No other product has come close to Lightroom’s capability for keywording. ON1 got very close. There are a couple of bugs when adding new keywords which make a significant dent in productivity when they occur, but most importantly, although the keywords can be written back into the DNG files on demand, there is no way to locate which photos need this done. It is important they be written back to the files because I need to be able to see them in PhotoLab.
So for now, I will mostly stick with Lightroom as the DAM and PhotoLab as the processor. But… PhotoLab does have one Achilles heel as a processor. It has some performance issues. Mostly these can be tolerated, but when trying to remove spots and hairs from a large TIFF scan of a negative, it gets so bad it has crashed my Mac more than once. To solve this problem, I’ve set up a workflow to send the processed image out to Affinity Photo which handles “healing” the large number of spots on the very large (100 MB+!) TIFF files easily.
And that leads me to think about the future. Serif have stated that an Affinity-branded DAM will appear at some time, but no more than that has been said. Given Serif’s track record on the Affinity products so far, I have no doubt it will be a fantastic product. If they go “full Lightroom” on it, they will only be missing one thing to beat all others — DxO’s modules. I’m going to write to Serif and humbly suggest they buy the DxO technology. (Affinity Photo already has decent RAW processing, but it cannot replicate the sharpness of PhotoLab.)
There are two things we can learn from my journey. First, it’s not an easy task to create the perfect tool for photographers — each product has its strengths and weaknesses.
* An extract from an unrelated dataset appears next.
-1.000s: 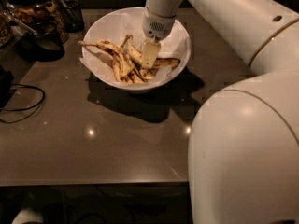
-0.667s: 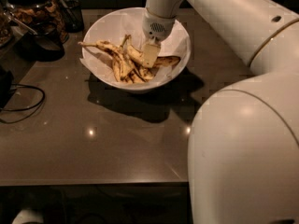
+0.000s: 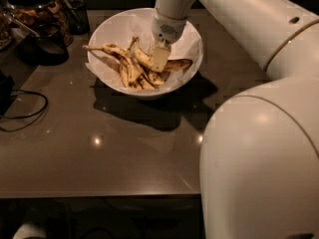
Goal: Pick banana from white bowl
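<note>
Banana (image 3: 144, 58), white bowl (image 3: 107, 31), upper centre: overripe, probably soft and light; grasp mid-body; gripper (image 3: 159, 59) just beside it, closure indeterminable.

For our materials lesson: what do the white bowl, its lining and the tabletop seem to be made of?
White bowl: possibly ceramic or plastic; smooth matte white wall, look leaves it open. Lining: seemingly paper; crinkled, with visible creases. Tabletop: polished stone or laminate; glossy dark brown, reflecting light spots. The gripper is down inside the bowl, among the bananas.
</note>
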Tool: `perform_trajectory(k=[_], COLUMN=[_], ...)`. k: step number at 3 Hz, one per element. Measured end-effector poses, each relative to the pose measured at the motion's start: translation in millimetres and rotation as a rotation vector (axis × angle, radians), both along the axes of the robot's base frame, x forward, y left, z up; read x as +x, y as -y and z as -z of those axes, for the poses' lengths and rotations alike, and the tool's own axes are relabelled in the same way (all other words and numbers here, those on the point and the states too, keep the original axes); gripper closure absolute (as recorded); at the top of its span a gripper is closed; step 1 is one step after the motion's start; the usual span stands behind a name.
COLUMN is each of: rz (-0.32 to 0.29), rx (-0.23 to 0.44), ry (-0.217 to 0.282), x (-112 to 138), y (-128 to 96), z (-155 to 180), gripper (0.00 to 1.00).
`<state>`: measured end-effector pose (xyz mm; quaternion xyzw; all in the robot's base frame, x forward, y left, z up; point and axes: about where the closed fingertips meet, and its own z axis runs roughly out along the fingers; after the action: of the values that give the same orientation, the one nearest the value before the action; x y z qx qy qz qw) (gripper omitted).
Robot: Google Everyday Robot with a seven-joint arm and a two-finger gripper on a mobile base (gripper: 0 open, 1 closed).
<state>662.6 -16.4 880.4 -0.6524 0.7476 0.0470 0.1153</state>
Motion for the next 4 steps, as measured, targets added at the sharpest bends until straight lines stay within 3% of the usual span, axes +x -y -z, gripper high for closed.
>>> perform_trajectory(k=[3,4], rz=[-0.023,-0.028], rx=[0.06,0.051], ry=[0.12,0.125], x=[-25,-26], y=[4,2], z=[-47,-49], gripper=[1.0,1.0])
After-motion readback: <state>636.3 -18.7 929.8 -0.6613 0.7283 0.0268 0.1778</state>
Second… I buy far too much software.
I have previously mentioned how I’ve been enjoying non-UK, European TV shows recently and that I’ve grown used to shows in non-English languages with English subtitles. We recently started watching a show set in Iceland, called The Valhalla Murders. It’s a pretty decent show but suffers from one important flaw. It is clearly performed in Icelandic, but it does not have subtitles — it has been dubbed into English. Maybe dubbing can be done well, but this show is not an example of that. We are several episodes in and we still find it really hard to deal with.
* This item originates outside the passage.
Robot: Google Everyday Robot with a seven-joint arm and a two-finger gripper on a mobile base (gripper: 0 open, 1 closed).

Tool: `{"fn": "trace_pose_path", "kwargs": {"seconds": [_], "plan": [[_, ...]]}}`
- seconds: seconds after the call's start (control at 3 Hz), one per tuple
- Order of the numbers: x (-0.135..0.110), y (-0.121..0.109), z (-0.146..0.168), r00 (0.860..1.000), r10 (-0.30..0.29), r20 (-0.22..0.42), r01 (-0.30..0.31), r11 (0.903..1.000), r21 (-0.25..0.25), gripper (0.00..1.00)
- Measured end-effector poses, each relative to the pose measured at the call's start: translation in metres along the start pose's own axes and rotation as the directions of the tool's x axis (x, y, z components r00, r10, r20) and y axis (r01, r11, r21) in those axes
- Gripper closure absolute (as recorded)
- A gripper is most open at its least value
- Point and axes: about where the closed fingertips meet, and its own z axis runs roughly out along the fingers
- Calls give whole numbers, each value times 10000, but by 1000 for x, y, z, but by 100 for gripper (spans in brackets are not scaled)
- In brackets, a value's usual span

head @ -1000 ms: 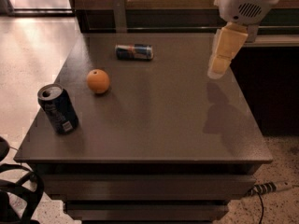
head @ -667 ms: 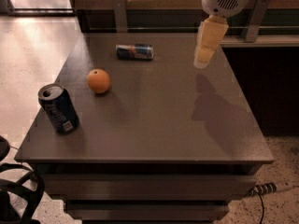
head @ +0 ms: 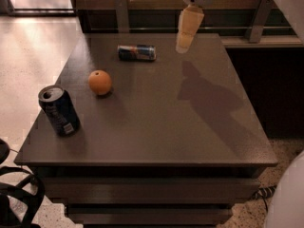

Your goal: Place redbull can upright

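The redbull can (head: 137, 52) lies on its side near the far edge of the dark table (head: 156, 127), long axis left to right. It is slim, blue and silver with a red mark at its middle. My gripper (head: 183, 46) hangs above the table's far side, to the right of the can and apart from it. It holds nothing that I can see.
An orange (head: 100, 82) sits left of centre, in front of the can. A wider dark navy can (head: 59, 110) with a white label stands upright at the front left. A railing (head: 123, 13) runs behind the table. A dark chair part (head: 14, 194) is at the bottom left.
My gripper has moved left and toward the far edge, closing on the lying can. The can, orange and navy can have not moved.
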Motion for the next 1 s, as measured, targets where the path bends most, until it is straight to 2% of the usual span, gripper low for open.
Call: {"fn": "trace_pose_path", "kwargs": {"seconds": [0.67,1.0], "plan": [[-21,-19,40,9980,-67,633,60,9999,108,0],[-52,-20,62,9915,-350,1254,284,9981,544,0]]}}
First, many of the characters’ voices sound very similar. In one scene I had been looking down at my phone and while still listening to the dialog I had real trouble picking who was saying what as the two women in the room sounded so alike. There are other characters that also sound very similar to one another. Perhaps part of this sameness comes from the fact that the dubbing actors sound like they’re in a sound booth and not in the room, or out in the snow. Occasionally, there is some treatment added like room echo, but it all sounds so false.
Finally, the dubbing actors seem to be unaware of the tension in many scenes as their delivery seems so plain and not in keeping with the characters on screen. It took me a little while to get used to subtitles, but before long they fit in seamlessly. If this is what dubbing is always going to be like, I think it will be a black mark against any future shows we may consider watching.